What’s Next for Libya?

That was the question that a panel of experts organized by the Middle East Institute endeavored to answer as Barack Obama was delivering his landmark Middle East speech Thursday. Panelists, including Paul Pillar, Jeffrey White, and U.S. Representative of the Transitional National Council of Libya and former Libyan ambassador to the U.S. Ali Suleiman Aujali, discussed the progress of Libya’s civil war to date and the challenges that must be overcome if it is to be brought to a peaceful and desirable resolution.

In Mr. White’s presentation, he outlined four possible outcomes to the civil war. They are:

  1. The forces of Muammar Gaddafi’s regime steadily weaken and eventually dissolve, leading to victory for the rebels. This process would take several more weeks if not months.
  2. The regime collapses suddenly and without warning, causing an immediate rebel victory.
  3. The war becomes a true stalemate. In this outcome, any peace would likely involve a partition of the country along East-West geographic lines.
  4. The regime makes a comeback, gaining a military advantage and ultimately crushing the rebellion.

While they differed on the probability and desirability of each of these outcomes, the panelists agreed on its basic framework. There was universal agreement that outcome 2 would be ideal. Mr. White argued that this result could have been achieved with a more robust initial military intervention by NATO, but this opportunity has been squandered by allowing Gaddafi’s forces to adapt to NATO airstrikes. A swift collapse remains possible, particularly through increased efforts to encourage members of the regime to abandon Gaddafi, as former Foreign Minister Moussa Koussa did in March.

Outcome 1 is more likely, however. According to Mr. White, the rebels are winning a war of attrition against the regime, as they are steadily becoming a more cohesive fighting force while the regime has reached the limit of its ability to further adapt. Though an eventual rebel victory seems much more likely than a Gaddafi triumph (outcome 4), it would require an extended civil war and would lead to many more lives being lost. For this reason, Mr. Pillar argued that if the U.S.’s primary goal is a humanitarian one, as it and the UN Security Council’s resolution have stated, then outcome 3 would be preferable to 1. Ending the war quickly through a peace settlement with the regime would only be possible if the condition that Gaddafi resign before negotiations take place were removed. Thus, it might be necessary to leave Gaddafi in power in order to save the most lives, even if this results in a fractured Libyan state. Mr. White looked much less favorably on outcome 3, pointing out that such a partition would only lead to further conflict in the future.

Arriving late to the panel after attending President Obama’s speech was Mr. Aujali, easily the most optimistic of the three speakers. He stated definitively that the civil war would end in a rebel victory of some kind, and made a case for the continued American support of the Transitional National Council. Mr. Aujali implored the U.S. to help expedite the fall of the regime by giving the TNC access to frozen Libyan funds, training the rebel forces and providing humanitarian assistance to Libyans in need.

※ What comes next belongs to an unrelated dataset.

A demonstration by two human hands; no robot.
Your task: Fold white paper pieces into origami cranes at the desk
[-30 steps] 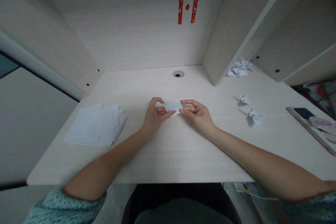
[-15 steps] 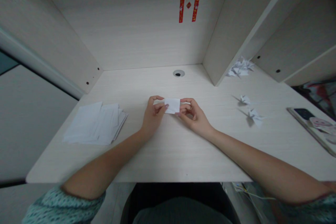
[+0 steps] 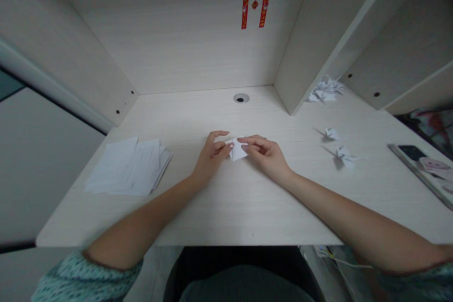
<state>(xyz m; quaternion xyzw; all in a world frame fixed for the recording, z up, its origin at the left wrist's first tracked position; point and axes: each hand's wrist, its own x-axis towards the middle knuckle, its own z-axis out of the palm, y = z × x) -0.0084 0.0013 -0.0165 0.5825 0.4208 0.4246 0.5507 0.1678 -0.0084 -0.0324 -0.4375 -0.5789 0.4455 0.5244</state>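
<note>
A small folded piece of white paper [image 3: 238, 151] is held over the middle of the desk, between both hands. My left hand [image 3: 211, 155] pinches its left side, thumb on the face turned to me. With thumb and forefinger, my right hand [image 3: 266, 155] grips the upper right part of the paper. My fingers hide its side edges. Two folded paper cranes, one nearer [image 3: 345, 155] and one farther [image 3: 331, 134], rest on the desk to the right of my right hand.
A stack of white paper sheets [image 3: 123, 167] lies at the left. Behind the upright divider [image 3: 300, 75] sits a heap of folded white paper cranes [image 3: 326, 89]. A phone in a decorated case [image 3: 423, 170] lies at the right edge. The desk has a round cable hole [image 3: 241, 98] at the back.
The paper has turned from a flat rectangle to a tilted, angled shape. My right hand has shifted its grip to the paper's upper part, and the hands are closer together.
</note>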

The U.S. has already committed to supporting the rebels, and debates about whether the initial NATO intervention was executed correctly or should have happened at all are now moot. Yet there are still essential questions that the U.S. must now answer in shaping the future of its Libya policy. How important is it for there to be an outright rebel victory? What means is NATO willing and able to use to see this outcome achieved? How long will the U.S. continue to intervene in Libya if it appears that the war is approaching a stalemate?

We welcome your comments on these questions and the Libya situation overall.

One thought on “What’s Next for Libya?

  1. Harry C. Blaney III May 23, 2011 / 11:34 AM

    I believe that the likely, but not certain outcome, will still be a victory for the opposition forces. America seems to be moving more towards helping to ensure that this is the final outcome as are the Europeans. The sooner the better however since the longer the conflict goes on the greater the human cost.

    We need now to put in place, as President Obama has said, a comprehensive multilateral assistance package that will ensure not just a military victory but a viable stable and democratic society. That will likely be an ever bigger challenge than a military victory. It might also be a modal for the other countries that are going through painful change.